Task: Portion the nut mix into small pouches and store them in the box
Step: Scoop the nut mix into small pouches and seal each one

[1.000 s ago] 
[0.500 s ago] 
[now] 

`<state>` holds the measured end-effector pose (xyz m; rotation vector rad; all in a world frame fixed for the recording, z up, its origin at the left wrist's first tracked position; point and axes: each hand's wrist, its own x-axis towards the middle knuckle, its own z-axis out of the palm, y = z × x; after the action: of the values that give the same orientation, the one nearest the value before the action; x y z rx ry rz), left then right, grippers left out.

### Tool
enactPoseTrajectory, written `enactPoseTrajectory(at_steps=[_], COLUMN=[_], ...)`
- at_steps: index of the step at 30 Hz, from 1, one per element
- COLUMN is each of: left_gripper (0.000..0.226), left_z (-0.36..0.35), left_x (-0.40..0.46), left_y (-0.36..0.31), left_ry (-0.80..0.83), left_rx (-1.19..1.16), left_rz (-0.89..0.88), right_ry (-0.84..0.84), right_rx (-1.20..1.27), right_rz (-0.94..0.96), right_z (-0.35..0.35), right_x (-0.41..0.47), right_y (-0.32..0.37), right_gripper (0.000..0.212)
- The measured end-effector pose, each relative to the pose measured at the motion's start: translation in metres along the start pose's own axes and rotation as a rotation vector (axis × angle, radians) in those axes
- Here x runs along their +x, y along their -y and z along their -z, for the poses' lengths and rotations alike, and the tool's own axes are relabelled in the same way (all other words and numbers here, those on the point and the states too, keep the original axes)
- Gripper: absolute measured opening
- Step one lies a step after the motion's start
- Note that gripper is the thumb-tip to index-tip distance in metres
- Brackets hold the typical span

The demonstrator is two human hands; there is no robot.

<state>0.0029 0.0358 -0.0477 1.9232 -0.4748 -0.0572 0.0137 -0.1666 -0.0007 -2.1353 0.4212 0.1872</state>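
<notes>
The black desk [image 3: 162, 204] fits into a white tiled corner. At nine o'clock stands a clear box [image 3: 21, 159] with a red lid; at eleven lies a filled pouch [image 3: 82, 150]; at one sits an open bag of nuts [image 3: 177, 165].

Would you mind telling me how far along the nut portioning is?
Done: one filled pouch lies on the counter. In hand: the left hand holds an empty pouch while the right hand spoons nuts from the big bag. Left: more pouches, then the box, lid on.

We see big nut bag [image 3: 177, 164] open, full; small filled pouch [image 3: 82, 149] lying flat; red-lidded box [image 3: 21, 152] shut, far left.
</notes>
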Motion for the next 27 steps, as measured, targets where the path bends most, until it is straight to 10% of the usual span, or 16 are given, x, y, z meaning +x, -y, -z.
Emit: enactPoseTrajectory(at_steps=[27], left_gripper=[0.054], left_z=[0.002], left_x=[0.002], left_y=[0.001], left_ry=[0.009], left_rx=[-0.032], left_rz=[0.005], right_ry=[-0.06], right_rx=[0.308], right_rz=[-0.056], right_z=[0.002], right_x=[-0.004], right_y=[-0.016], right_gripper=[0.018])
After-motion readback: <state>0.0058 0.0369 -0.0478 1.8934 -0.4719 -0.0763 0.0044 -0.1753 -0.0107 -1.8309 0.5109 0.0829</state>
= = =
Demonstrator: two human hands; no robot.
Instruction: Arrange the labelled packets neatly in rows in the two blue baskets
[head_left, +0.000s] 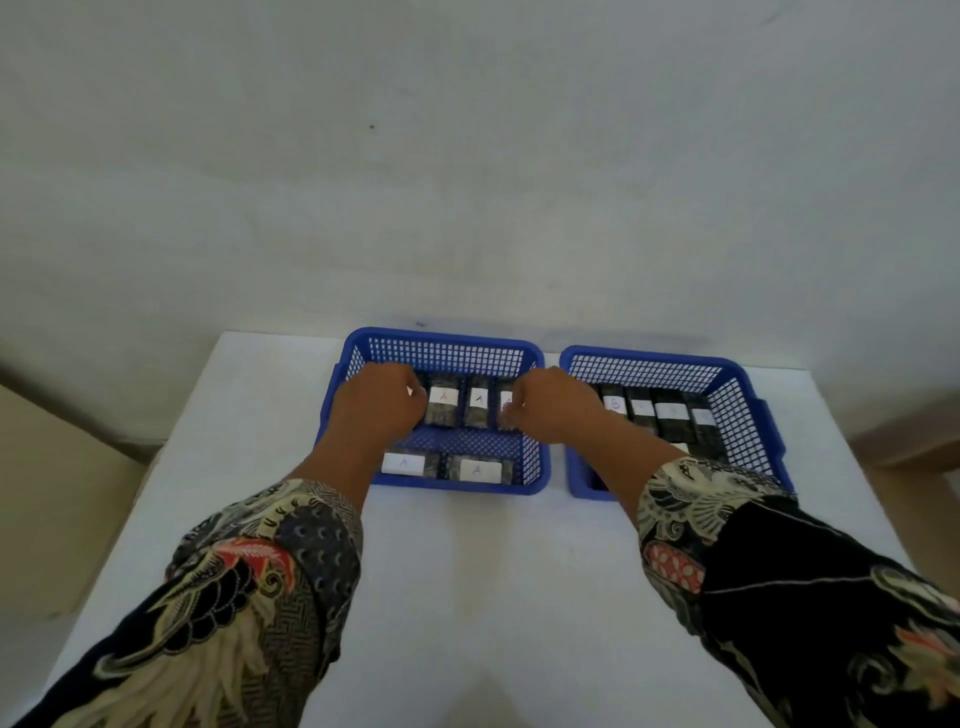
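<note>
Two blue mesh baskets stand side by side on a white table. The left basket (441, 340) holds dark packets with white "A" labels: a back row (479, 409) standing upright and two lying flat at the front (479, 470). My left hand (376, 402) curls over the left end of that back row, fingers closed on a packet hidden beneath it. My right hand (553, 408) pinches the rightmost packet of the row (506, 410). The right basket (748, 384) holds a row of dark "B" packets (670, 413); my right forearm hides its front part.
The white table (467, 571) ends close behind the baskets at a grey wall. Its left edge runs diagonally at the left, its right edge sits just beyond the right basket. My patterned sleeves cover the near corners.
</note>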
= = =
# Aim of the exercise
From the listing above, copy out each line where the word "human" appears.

# Output
The demonstrator is two human hands; there is no robot.
Demonstrator: two human hands; no robot.

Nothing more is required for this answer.